The stakes are higher than a housekeeping exercise. Duplicate image records distort search results in public databases, create legal ambiguity around usage rights, and waste server infrastructure that costs money. For a city that has staked part of its identity on clean, efficient governance — the same instinct that drives Swiss direct democracy — the disorder inside these archives is an embarrassment that administrators are no longer able to defer.
Who Is Affected and What Must Change
The institutions most exposed are those that digitised large physical collections rapidly during the pandemic years, often without standardised naming conventions or hash-verification tools. The Stadtarchiv Zürich on Neumarkt, which holds centuries of municipal records, acknowledged in its 2025 annual report that its digitisation programme had produced significant file redundancy across image batches from 2020 to 2022. The Zentralbibliothek Zürich on Zähringerplatz faces a similar situation, particularly in its photograph and map collections, where duplicate scans were generated across different departmental workflows.
ETH Zurich's library services, ranked among the top research library networks in Europe, have already begun a phased deduplication project using perceptual hashing software — technology that identifies visually identical or near-identical images even when file names differ.
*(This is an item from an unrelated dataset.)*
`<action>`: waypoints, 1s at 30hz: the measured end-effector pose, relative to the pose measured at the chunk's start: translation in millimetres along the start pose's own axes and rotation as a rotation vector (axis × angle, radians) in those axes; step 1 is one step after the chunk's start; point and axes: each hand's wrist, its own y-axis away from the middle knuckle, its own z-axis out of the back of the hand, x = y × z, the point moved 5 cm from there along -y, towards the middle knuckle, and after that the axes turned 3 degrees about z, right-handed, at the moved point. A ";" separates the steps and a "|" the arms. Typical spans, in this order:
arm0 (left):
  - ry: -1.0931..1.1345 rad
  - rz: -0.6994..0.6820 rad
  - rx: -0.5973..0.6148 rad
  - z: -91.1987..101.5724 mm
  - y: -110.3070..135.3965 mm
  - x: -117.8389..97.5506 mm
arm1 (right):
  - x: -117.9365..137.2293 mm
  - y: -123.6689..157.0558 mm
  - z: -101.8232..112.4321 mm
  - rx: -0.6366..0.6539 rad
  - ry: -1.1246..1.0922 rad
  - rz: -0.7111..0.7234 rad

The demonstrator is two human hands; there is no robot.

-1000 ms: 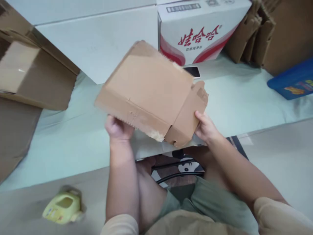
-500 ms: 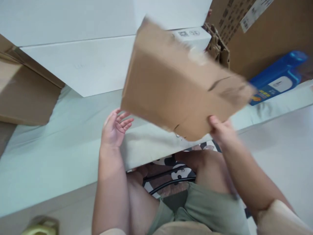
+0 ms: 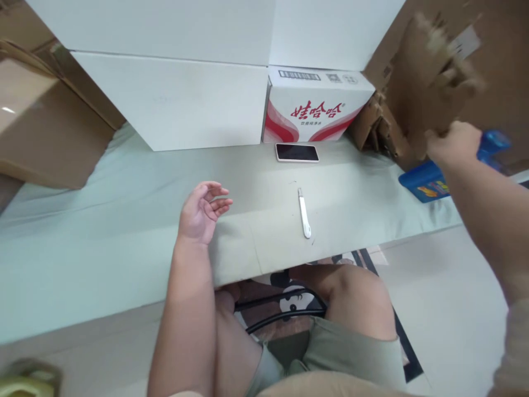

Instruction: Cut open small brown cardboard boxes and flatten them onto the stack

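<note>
My left hand (image 3: 205, 212) hovers over the pale green tabletop (image 3: 136, 220), palm turned to the right, fingers loosely curled and apart, with nothing in it. At the upper right my right hand (image 3: 457, 144) grips a brown cardboard piece (image 3: 419, 82), smeared by motion, in front of a large carton. Behind the right forearm, partly covered, lies a blue plastic bottle (image 3: 425, 182). Between the hands a white utility knife (image 3: 305, 214) rests on the table. Beyond it is a phone (image 3: 296, 153) with a dark screen.
White boxes (image 3: 177, 102) line the back, beside a red-and-white carton (image 3: 316, 113) with printed characters. Folded cardboard (image 3: 378, 129) leans right of it. A brown box (image 3: 53, 132) stands at the left, and a yellow object (image 3: 27, 386) sits low in the left corner.
My right hand has carried the cardboard from the middle to the upper right, uncovering the knife, the phone and the red-and-white carton. My left hand stays open in nearly the same place.
</note>
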 end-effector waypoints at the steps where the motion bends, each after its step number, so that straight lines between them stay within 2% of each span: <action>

That process, which started in January 2026, is expected to run until at least the end of the year and involves reviewing an estimated 1.4 million digitised image files. The approach ETH has taken is being watched closely by smaller cantonal institutions that lack the same technical capacity.
The financial dimension matters too. Cloud and on-premises storage costs for the city's cultural and administrative bodies have risen sharply since 2022, partly because unchecked duplication inflates storage volumes. Municipalities across the Zürich Oberland have already started sharing deduplication infrastructure costs through a joint procurement arrangement administered via the Gemeindeverband Zürich Unterland, a model that Zurich city planners are now evaluating for potential adoption in the Kreis 4 and Kreis 5 administrative clusters.
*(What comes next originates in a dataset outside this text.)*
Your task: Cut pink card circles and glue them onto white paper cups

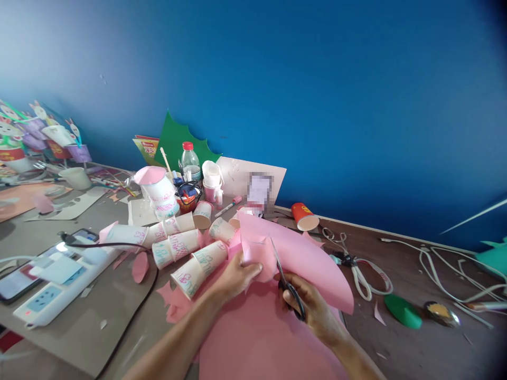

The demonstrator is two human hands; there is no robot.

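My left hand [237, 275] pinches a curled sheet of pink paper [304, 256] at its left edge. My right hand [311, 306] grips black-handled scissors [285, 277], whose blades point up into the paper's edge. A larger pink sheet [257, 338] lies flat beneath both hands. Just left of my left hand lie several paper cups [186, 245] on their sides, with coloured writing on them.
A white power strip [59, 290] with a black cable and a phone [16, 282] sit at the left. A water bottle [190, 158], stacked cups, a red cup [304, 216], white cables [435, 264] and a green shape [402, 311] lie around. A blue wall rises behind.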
The Decisions That Will Define the Outcome
Three choices will determine whether this moment becomes a genuine reform or a compliance formality. First, institutions must decide whether to use automated deduplication tools alone or pair them with human review. Automated systems miss contextually significant near-duplicates — two almost-identical photographs of Bellevue Platz taken seconds apart, for instance, may both have archival value even if a hashing algorithm flags them as redundant. Getting that balance wrong risks deleting records that can never be recovered.
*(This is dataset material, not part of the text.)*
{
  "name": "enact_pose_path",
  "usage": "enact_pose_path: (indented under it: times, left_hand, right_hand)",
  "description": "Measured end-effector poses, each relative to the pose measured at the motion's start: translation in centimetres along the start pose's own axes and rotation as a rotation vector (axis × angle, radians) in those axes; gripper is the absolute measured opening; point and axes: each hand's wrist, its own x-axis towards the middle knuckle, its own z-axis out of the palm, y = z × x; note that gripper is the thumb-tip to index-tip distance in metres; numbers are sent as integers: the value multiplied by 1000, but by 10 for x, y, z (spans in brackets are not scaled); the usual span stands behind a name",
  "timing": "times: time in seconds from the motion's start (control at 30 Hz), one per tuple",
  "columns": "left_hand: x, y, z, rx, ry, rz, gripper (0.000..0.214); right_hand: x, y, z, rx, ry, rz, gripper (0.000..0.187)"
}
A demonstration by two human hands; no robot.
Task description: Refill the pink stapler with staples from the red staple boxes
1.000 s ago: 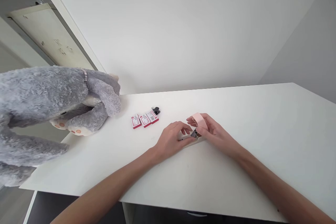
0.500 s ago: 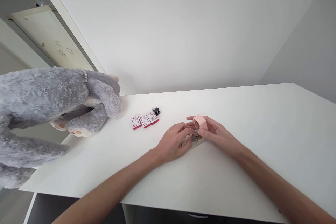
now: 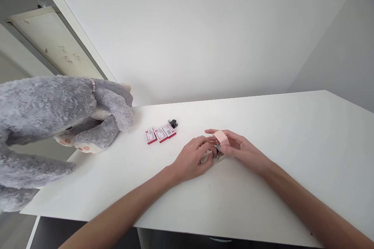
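My right hand [image 3: 241, 148] grips a pale pink band-like piece [image 3: 221, 137], its thumb in front and its fingers behind. A small silver-grey metal part [image 3: 217, 149] shows just beneath the pink band, between the two hands. My left hand [image 3: 194, 157] is closed, thumb and fingertips on this metal part. A light, flat strip [image 3: 219, 158] lies low under the fingers, mostly hidden. What exactly the pink and metal pieces are, I cannot make out. Both hands rest low over the white tabletop [image 3: 248, 194].
Left of my hands lie three small red-and-white boxes [image 3: 160, 134] in a row, with a small black object with a silver end [image 3: 173, 123] behind them. A big grey plush toy [image 3: 49, 105] leans over the table's left side. A white wall [image 3: 204, 39] rises behind.
The pink band has turned in my right hand, so its broad outer face shows more. The metal part has tilted. My left hand stays almost in place.
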Motion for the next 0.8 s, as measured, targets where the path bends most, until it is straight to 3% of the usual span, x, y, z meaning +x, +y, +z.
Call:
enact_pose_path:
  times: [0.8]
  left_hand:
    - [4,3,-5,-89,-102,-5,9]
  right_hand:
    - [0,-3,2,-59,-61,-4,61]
Second, city leaders need to decide whether to centralise duplicate-image management under a single cantonal body or allow institutions to handle it independently under a shared standard. Centralisation is faster and cheaper. Decentralisation preserves institutional expertise and autonomy, a value that carries real weight in a political culture built on subsidiarity and referendum rights. The canton's Amt für Informatik is reportedly drafting a recommendation on this question, though no decision has been announced publicly.
Third, there is the question of what happens to duplicates once identified. Deletion is not automatic — records that have been cited in legal proceedings, academic publications, or heritage designations may need to be retained even if they are technically redundant. The Stadtarchiv's internal protocols currently require case-by-case review for any image older than 1900, a rule that will generate significant backlog pressure as deduplication scales up.
The March 2027 deadline is firm. Institutions that miss it risk losing access to cantonal co-funding for digitisation projects — a significant threat given that several major archive expansion programmes depend on that money. The decisions made between now and the end of 2026 will determine whether Zurich's public institutions meet that deadline with genuine reform in place, or arrive at it having ticked boxes while leaving the underlying disorder intact.